Supplied material
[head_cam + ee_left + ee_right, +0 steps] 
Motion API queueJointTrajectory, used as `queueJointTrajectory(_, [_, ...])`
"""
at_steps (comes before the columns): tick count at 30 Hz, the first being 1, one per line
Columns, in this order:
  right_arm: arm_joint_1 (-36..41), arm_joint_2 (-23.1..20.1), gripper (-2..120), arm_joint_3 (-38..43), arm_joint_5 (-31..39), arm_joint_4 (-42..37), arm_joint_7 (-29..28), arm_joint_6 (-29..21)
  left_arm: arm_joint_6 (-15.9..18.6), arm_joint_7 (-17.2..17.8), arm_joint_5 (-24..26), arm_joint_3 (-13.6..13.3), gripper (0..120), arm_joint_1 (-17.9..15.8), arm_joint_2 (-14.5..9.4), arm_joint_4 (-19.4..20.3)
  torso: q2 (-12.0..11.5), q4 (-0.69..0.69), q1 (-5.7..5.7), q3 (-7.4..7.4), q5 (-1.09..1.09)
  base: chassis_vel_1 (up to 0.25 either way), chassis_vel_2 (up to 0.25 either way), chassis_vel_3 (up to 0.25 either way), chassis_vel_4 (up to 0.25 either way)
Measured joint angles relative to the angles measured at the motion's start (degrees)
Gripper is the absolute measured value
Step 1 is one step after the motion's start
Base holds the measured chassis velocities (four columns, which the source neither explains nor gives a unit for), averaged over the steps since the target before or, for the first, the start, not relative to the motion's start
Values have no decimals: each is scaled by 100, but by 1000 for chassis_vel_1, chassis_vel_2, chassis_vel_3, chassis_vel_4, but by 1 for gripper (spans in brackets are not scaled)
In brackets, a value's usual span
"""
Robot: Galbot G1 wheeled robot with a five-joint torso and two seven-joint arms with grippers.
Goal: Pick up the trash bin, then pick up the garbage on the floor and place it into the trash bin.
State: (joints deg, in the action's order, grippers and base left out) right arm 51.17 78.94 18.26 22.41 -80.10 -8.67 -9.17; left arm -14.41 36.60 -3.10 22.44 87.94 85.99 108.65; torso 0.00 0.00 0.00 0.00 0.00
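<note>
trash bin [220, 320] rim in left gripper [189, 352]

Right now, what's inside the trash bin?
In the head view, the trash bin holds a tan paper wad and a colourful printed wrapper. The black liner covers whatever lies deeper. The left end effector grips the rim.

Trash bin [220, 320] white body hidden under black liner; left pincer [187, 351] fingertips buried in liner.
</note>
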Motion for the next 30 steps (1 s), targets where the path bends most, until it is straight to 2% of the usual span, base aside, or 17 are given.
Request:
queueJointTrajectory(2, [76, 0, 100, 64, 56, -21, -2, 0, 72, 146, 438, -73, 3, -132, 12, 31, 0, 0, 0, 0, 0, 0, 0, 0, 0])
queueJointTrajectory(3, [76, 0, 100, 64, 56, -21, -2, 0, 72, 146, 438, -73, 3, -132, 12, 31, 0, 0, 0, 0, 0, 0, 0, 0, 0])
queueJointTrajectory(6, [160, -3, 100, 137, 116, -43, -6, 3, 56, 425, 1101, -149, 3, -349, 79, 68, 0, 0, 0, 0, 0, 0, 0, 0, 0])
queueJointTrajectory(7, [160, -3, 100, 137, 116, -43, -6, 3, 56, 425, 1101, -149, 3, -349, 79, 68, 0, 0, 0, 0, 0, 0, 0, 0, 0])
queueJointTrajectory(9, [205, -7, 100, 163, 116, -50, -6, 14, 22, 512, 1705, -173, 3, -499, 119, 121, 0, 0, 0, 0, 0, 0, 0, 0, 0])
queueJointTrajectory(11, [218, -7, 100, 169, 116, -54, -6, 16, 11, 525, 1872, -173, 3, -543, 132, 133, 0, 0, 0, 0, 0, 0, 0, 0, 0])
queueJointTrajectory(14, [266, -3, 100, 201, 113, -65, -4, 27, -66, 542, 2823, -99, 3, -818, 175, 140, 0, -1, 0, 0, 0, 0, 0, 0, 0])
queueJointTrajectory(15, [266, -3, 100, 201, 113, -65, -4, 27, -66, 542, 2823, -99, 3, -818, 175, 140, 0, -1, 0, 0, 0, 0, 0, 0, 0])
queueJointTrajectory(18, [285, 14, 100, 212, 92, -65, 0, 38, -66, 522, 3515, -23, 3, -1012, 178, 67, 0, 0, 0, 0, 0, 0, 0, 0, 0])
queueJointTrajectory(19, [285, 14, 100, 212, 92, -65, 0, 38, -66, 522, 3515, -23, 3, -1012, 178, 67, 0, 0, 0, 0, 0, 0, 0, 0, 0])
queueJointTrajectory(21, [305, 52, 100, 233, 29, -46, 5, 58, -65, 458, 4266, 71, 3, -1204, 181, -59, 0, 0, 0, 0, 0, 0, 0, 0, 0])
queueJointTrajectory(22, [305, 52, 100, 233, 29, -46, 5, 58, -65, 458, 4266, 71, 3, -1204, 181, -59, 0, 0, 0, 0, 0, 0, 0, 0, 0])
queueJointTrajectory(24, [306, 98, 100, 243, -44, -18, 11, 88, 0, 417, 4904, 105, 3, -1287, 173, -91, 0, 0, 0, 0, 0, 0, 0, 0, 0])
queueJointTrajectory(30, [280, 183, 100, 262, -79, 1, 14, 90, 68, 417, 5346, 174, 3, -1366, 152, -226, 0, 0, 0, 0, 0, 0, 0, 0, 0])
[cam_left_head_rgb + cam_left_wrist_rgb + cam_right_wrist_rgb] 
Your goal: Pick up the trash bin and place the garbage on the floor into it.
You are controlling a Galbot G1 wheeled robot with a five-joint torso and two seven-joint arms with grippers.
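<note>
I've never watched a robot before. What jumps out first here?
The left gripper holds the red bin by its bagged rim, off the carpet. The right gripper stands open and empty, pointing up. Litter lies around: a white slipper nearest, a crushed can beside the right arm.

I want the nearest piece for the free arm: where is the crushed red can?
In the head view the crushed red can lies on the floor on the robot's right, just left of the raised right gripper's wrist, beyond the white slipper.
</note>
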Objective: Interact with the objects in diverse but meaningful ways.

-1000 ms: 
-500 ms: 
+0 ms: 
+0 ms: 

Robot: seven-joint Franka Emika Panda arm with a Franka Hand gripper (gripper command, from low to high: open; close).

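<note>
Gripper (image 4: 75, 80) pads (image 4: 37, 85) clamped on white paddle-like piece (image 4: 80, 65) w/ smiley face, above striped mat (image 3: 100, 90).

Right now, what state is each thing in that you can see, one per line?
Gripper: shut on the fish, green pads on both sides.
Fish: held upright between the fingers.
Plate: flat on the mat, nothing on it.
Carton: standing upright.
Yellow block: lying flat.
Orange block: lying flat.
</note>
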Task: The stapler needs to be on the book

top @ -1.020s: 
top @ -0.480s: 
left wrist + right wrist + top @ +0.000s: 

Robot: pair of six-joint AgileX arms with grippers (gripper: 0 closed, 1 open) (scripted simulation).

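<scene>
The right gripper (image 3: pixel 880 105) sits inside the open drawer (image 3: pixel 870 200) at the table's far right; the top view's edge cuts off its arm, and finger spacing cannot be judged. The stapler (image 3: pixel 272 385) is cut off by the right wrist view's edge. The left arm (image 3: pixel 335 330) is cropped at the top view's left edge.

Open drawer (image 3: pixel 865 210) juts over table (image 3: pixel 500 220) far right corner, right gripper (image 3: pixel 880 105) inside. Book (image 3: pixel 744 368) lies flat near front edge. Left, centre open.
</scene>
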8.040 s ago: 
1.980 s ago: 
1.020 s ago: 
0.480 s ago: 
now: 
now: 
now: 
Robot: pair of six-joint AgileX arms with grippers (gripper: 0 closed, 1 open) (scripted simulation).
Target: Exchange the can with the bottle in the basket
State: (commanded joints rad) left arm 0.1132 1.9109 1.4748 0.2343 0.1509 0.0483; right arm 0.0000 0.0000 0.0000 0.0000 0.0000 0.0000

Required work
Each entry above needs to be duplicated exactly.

Answer box
[head_cam + ee_left + ee_right, +0 steps] 
Motion API queueJointTrajectory, used as `queueJointTrajectory(_, [_, ...])`
"""
at_steps (comes before the columns): tick count at 30 Hz, the first being 1, one per line
Columns, in this order:
  right_arm: arm_joint_1 (-36..41), arm_joint_2 (-23.1..20.1), gripper (-2..120), arm_joint_3 (-38..43), arm_joint_5 (-31..39), arm_joint_4 (-42..37), arm_joint_7 (-29..28), arm_joint_6 (-29..21)
  left_arm: arm_joint_6 (-15.9..18.6), arm_joint_7 (-17.2..17.8), arm_joint_5 (-24..26), arm_joint_3 (-13.6..13.3), gripper (0..120), arm_joint_1 (-17.9..15.8), arm_joint_2 (-14.5..9.4), arm_joint_4 (-19.4..20.3)
  torso: q2 (-12.0..11.5), q4 (-0.69..0.69), q1 (-5.7..5.7), q3 (-7.4..7.4), q5 (-1.09..1.09)
  base: chassis_vel_1 (up to 0.25 either way), chassis_vel_2 (up to 0.25 either way), chassis_vel_3 (up to 0.25 either way), chassis_vel_4 (up to 0.25 either way)
Measured joint angles relative to the angles measured at the motion's start (degrees)
Gripper is the absolute measured value
Step 1 is one step after the motion's start
Base holds the measured chassis velocities (four columns, which the source neither explains nor gives a unit for), averaged over the steps since the target before or, for the first, the start, not relative to the motion's start
Values have no decimals: each is scaled by 100, but by 1000 for chassis_vel_1, chassis_vel_2, chassis_vel_3, chassis_vel_4, but by 1 for gripper (spans in brackets are not scaled)
In brackets, a value's usual span
"""
Robot: Galbot G1 wheeled robot with a five-joint torso and two seven-joint arms with grippers.
Goal: Pick up the trash bin, then pick up the garbage on the floor and place it into the trash bin.
State: (joints deg, in the action's order, grippers and base left out) right arm 51.17 78.94 18.26 22.41 -80.10 -8.67 -9.17; left arm -14.41 36.60 -3.10 22.44 87.94 85.99 108.65; torso 0.00 0.00 0.00 0.00 0.00
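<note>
trash bin [220, 320] rim in left gripper [189, 352]

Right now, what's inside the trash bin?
In the head view, the trash bin holds a tan paper wad and a colourful printed wrapper. The black liner covers whatever lies deeper. The left end effector grips the rim.

Trash bin [220, 320] white body hidden under black liner; left pincer [187, 351] fingertips buried in liner.
</note>
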Motion for the next 30 steps (1 s), targets where the path bends most, until it is straight to 2% of the usual span, base aside, or 17 are given.
Request:
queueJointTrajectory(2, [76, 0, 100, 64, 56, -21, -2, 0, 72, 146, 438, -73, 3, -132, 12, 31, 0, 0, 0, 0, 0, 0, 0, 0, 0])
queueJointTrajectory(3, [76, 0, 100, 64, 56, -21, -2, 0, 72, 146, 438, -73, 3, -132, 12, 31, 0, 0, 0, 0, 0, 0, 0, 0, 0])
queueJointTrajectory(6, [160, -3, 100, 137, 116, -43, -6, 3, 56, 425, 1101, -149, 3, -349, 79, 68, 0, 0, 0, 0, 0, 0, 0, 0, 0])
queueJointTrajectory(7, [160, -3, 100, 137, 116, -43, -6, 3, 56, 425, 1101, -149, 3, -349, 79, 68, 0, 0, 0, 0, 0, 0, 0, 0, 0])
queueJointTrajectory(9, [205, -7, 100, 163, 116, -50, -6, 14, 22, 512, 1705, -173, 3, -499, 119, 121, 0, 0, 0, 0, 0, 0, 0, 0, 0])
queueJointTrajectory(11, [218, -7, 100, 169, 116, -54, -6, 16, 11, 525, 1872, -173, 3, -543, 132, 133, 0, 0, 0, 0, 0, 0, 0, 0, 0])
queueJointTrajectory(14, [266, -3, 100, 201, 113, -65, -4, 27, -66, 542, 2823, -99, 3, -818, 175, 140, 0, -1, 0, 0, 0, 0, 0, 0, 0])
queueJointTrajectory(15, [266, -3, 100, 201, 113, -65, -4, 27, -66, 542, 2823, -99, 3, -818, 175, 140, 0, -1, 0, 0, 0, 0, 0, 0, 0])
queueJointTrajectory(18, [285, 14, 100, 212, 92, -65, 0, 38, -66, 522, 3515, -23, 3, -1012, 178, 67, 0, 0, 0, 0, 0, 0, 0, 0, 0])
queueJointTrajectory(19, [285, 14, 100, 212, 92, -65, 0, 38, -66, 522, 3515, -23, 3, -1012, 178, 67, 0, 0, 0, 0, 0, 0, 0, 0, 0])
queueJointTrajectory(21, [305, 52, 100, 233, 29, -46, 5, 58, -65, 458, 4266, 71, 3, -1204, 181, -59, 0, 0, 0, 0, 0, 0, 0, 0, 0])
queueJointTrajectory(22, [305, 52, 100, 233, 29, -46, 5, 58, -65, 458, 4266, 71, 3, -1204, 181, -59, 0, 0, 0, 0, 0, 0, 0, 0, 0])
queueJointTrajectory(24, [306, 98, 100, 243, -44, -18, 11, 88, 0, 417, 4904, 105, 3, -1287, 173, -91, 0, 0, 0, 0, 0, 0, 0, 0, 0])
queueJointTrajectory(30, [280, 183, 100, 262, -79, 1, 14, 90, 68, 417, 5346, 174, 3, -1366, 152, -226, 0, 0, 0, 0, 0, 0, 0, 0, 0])
[cam_left_head_rgb + cam_left_wrist_rgb + cam_right_wrist_rgb] 
Your goal: Pick up the trash bin and place the garbage on the floor into it.
You are controlling a Galbot G1 wheeled robot with a five-joint torso and two seven-joint arms with grippers.
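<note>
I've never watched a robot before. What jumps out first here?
The left gripper holds the red bin by its bagged rim, off the carpet. The right gripper stands open and empty, pointing up. Litter lies around: a white slipper nearest, a crushed can beside the right arm.

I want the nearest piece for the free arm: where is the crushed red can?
In the head view the crushed red can lies on the floor on the robot's right, just left of the raised right gripper's wrist, beyond the white slipper.
</note>
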Objective: Interact with the objects in diverse but meaningful ways.

-1000 ms: 
-500 ms: 
+0 ms: 
+0 ms: 

Robot: seven-joint Franka Emika Panda arm with a Franka Hand gripper (gripper command, from low to high: open; close).

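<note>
Gripper (image 4: 75, 80) pads (image 4: 37, 85) clamped on white paddle-like piece (image 4: 80, 65) w/ smiley face, above striped mat (image 3: 100, 90).

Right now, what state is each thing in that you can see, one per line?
Gripper: shut on the fish, green pads on both sides.
Fish: held upright between the fingers.
Plate: flat on the mat, nothing on it.
Carton: standing upright.
Yellow block: lying flat.
Orange block: lying flat.
</note>
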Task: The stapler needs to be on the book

top @ -1.020s: 
top @ -0.480s: 
left wrist + right wrist + top @ +0.000s: 

Robot: pair of six-joint AgileX arms with grippers (gripper: 0 closed, 1 open) (scripted simulation).

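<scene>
The right gripper (image 3: pixel 880 105) sits inside the open drawer (image 3: pixel 870 200) at the table's far right; the top view's edge cuts off its arm, and finger spacing cannot be judged. The stapler (image 3: pixel 272 385) is cut off by the right wrist view's edge. The left arm (image 3: pixel 335 330) is cropped at the top view's left edge.

Open drawer (image 3: pixel 865 210) juts over table (image 3: pixel 500 220) far right corner, right gripper (image 3: pixel 880 105) inside. Book (image 3: pixel 744 368) lies flat near front edge. Left, centre open.
</scene>
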8.040 s ago: 
1.980 s ago: 
1.020 s ago: 
0.480 s ago: 
now: 
now: 
now: 
Robot: pair of six-joint AgileX arms with grippers (gripper: 0 closed, 1 open) (scripted simulation).
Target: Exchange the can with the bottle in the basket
State: (commanded joints rad) left arm 0.1132 1.9109 1.4748 0.2343 0.1509 0.0483; right arm 0.0000 0.0000 0.0000 0.0000 0.0000 0.0000

What the exercise required is now complete.